Different cut-off for MFR has been applied depending on the characteristic of the study population; and a cut-off of 2.5 has been suggested in patients without obstructive coronary artery disease (CAD)., We, therefore, prespecified a cut-off of 2.5. An elevated CAC was defined as an Agatston score >300.

Retinopathy

Retinopathy status was obtained from medical records for the diabetic participants. All persons attending the outpatient clinic at Steno Diabetes Center Copenhagen have regular ophthalmology examinations (approximately every 1–2 years) where retinal photographies are taken through a dilated pupil by certified eye nurses. Retinopathy was graded as nil, presence of or historical simplex, proliferative, or blind based on the worst eye.

Statistical analysis

For continuous variables, the normal distributed are given as mean and SD, and the non-normal distributed (CAC, UACR, and alcohol intake) as median with interquartile range (IQR). Categorical variables are provided as total numbers in percent. When analysing differences between two groups, we applied independent samples t-test when comparing continuous variables, and the χ2 test or Fisher’s exact test as appropriate when comparing categorical variables. The non-normal distributed variables were log2 transformed in all analyses. However, the CAC score distribution was highly skewed and hence not amenable to transform into normal distribution and was analysed using the Mann–Whitney U test. When analyzing differences in MFR and CAC in adjusted analysis, analysis of covariance was applied, ensuring normal distribution of the residuals for CAC after log2 transformation. Linear regression was used to analyse correlations between MFR, CAC, and other covariates. We provide R2 to present the proportion of variability in the dependent variable explained by the model and the F-test was applied to determine whether this relationship was statistically significant.

Participants with a history of percutaneous coronary intervention (n = 5) were excluded from the analyses of CAC. Results were considered to be significant at a two-tailed P-value <0.05. Statistical analyses were performed using SAS software (version 9.3; SAS Institute).

Rationale for selection of covariates

We adjusted for traditional cardiovascular risk factors based on prior evidence.
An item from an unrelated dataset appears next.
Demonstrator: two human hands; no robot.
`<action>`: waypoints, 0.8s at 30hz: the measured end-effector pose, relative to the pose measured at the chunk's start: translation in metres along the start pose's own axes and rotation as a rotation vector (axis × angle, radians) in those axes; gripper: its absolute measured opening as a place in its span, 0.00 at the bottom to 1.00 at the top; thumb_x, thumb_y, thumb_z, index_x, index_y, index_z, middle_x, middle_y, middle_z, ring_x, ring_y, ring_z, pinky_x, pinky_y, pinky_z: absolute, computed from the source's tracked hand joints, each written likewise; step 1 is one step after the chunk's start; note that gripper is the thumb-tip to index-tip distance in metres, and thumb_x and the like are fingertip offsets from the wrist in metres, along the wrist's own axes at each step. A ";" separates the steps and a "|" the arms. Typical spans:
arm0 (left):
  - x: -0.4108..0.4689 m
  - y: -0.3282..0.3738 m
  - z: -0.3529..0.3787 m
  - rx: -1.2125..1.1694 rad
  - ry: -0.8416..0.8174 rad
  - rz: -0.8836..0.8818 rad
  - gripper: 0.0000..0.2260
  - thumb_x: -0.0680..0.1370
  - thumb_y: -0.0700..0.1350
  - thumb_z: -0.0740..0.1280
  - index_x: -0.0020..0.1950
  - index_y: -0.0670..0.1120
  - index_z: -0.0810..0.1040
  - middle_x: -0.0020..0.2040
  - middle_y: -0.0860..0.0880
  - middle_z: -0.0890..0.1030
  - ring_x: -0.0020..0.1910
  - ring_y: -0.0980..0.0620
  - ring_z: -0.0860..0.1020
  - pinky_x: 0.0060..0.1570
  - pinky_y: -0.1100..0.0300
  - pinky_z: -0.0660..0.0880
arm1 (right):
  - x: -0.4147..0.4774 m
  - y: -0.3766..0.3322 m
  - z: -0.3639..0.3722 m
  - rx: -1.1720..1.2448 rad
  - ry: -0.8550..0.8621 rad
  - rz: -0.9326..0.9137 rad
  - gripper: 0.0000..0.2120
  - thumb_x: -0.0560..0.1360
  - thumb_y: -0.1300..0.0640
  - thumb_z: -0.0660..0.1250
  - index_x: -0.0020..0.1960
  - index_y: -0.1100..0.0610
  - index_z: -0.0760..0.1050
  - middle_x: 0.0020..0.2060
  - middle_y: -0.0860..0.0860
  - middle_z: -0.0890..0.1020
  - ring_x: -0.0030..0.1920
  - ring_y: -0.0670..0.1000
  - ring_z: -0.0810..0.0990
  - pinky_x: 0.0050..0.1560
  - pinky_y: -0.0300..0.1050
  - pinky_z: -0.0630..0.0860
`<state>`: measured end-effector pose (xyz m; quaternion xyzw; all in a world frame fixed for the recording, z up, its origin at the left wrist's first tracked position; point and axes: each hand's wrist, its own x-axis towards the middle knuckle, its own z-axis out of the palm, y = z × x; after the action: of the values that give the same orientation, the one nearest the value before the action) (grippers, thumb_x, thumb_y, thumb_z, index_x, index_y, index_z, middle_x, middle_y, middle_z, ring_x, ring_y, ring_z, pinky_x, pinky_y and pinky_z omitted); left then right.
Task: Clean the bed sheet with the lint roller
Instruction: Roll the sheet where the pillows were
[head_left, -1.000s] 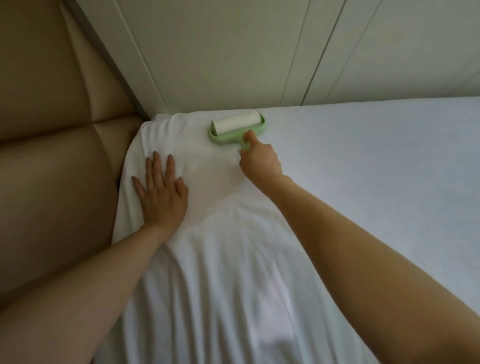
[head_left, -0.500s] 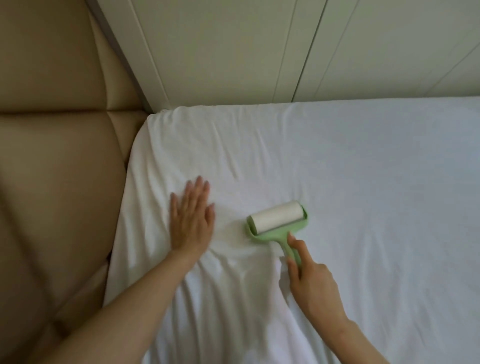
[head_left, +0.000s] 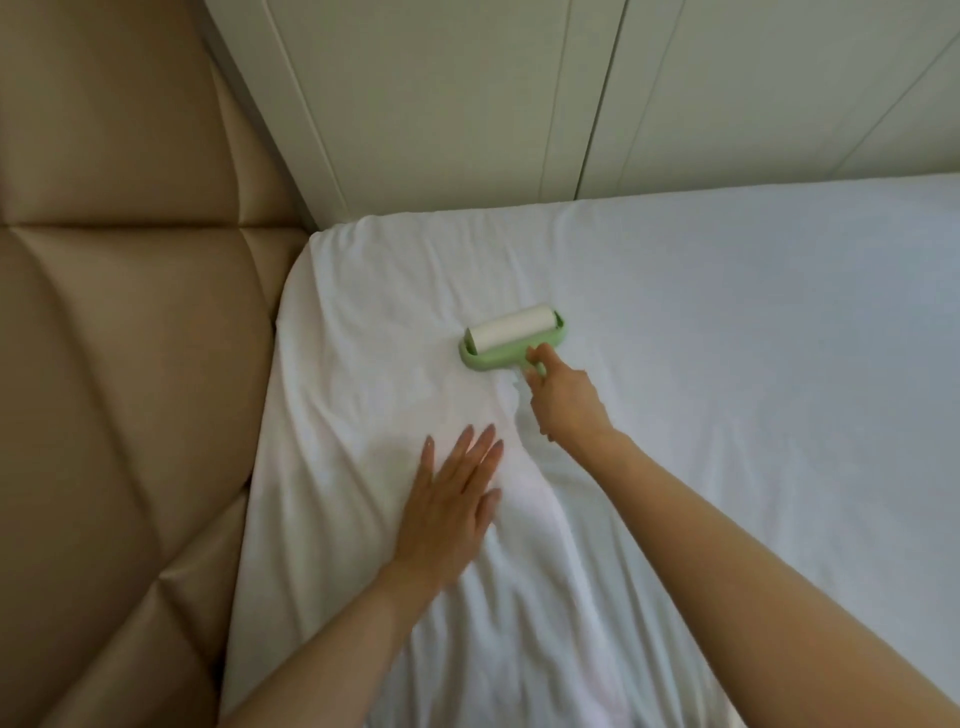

In analysis comparing the level of MFR and CAC between controls, patients with diabetes and NORMO or MACRO we adjusted for sex, age, 24-h systolic blood pressure, eGFR, and smoking. The groups were pre-categorized according to UACR, HbA1c, and diabetes duration and these covariates were therefore omitted as was medical treatment due to risk of bias by indication. We did not adjust for low density lipoprotein (LDL) cholesterol, since the level was higher in controls when compared with the diabetic participants most likely because the controls were not receiving lipid-lowering treatment. In analyses restricted to the participants with diabetes, we applied additionally adjustment for HbA1c, LDL cholesterol and diabetes duration, and for the analyses of retinopathy also for UACR.

Results

Clinical characteristics

Characteristics for the total cohort are presented in Table . The 90 participants included 37 (41%) females and mean ± SD age was 59.3 ± 9.5 years. Compared to the persons with NORMO the controls had lower 24-h systolic blood pressure, HbA1c, and eGFR but higher LDL cholesterol and UACR. Persons with MACRO had longer diabetes duration and lower eGFR compared with persons with NORMO. Of the 60 participants with diabetes, 7 (12%) had known CAD (five had a history of percutaneous coronary intervention and two had coronary artery bypass graft). These participants were all in the group with MACRO. Simplex retinopathy was present in 16 (53%) and proliferative retinopathy in 3 (10%) of the persons with NORMO. Simplex retinopathy was present in 8 (27%) and proliferative retinopathy in 21 (70%) of the persons with MACRO. In the total population, the mean left ventricular ejection fraction at rest was 64.2% with a range of 39–85%.

Cardiac PET/CT in controls and in Type 1 diabetes stratified by urinary albumin excretion

The MFR and the frequency of reduced MFR (<2.5) were similar in persons with NORMO and in controls (3.1 ± 0.79 vs. 3.0 ± 0.79 and 23 vs. 17%, P ≥ 0.52). Persons with MACRO had a lower MFR and the frequency of reduced MFR was higher when compared with persons with NORMO (2.1 ± 0.92 vs. 3.1 ± 0.79 and 77 vs. 23%, P < 0.0001). When we adjusted the MFR for CAC score, MFR remained lower and the frequency of reduced MFR higher in persons with MACRO compared to NORMO (P ≤ 0.001).

The CAC score was higher in persons with NORMO compared to controls [72 (22–247) vs. 0 (0–81), P = 0.028], and comparable between persons with MACRO and NORMO [263 (23–1315) vs. 72 (22–247), P = 0.17]. The frequency of high CAC was similar in persons with NORMO and the controls (17 vs. 7%, P = 0.71), but higher in persons with MACRO compared to NORMO (44 vs. 17%, P = 0.026). Results are summarized in Table .

After adjustment for sex, age, 24-h systolic blood pressure, eGFR, and smoking, MFR remained lower and the frequency of reduced MFR higher in persons with MACRO compared to NORMO (P ≤ 0.0077, Figure ), and these differences persisted after additional adjustment for HbA1c, LDL cholesterol, and diabetes duration (P ≤ 0.038). The CAC remained higher in the persons with NORMO compared to controls after adjustment (P = 0.03), but the difference between persons with MACRO and NORMO lost significance.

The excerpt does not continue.